Data Engineer (Hadoop)
We are looking to hire a data analyst to join our data team. Who will take responsibility for managing master data set, developing reports, and troubleshooting data issues. To do well in this role is necessary a very fine eye for detail, experience as a data analyst, and a deep understanding of the popular data analysis tools and databases.
• You will be using Data wrangling techniques converting one "raw" form into another including data visualization, data aggregation, training a statistical model etc.
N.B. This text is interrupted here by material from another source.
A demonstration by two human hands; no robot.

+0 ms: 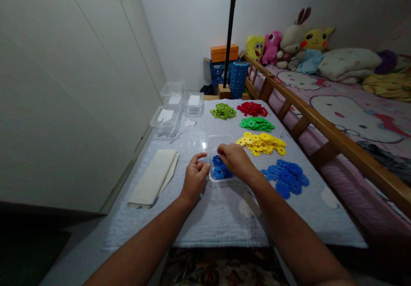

• Work with various relational and non-relational data sources with the target being Azure based SQL Data Warehouse & Cosmos DB repositories
• Clean, unify and organize messy and complex data sets for easy access and analysis
• Create different levels of abstractions of data depending on analytics needs
• Hands on data preparation activities using the Azure technology stack especially Azure Databricks is strongly preferred
• Implement discovery solutions for high speed data ingestion
• Work closely with the Data Science team to perform complex analytics and data preparation tasks
• Work with the Sr. Data Engineers on the team to develop APIs
• Sourcing data from multiple applications, profiling, cleansing and conforming to create master data sets for analytics use
• Experience with Complex Data Parsing (Big Data Parser) and Natural Language Processing (NLP) Transforms on Azure a plus
• Design solutions for managing highly complex business rules within the Azure ecosystem
• Mid to advanced level knowledge of Python and Pyspark is an absolute must.
• Knowledge of Azure, Hadooop 2.0 ecosystems, HDFS, MapReduce, Hive, Pig, sqoop, Mahout, Spark etc. a must
• Experience with Web Scraping frameworks (Scrapy or Beautiful Soup or similar)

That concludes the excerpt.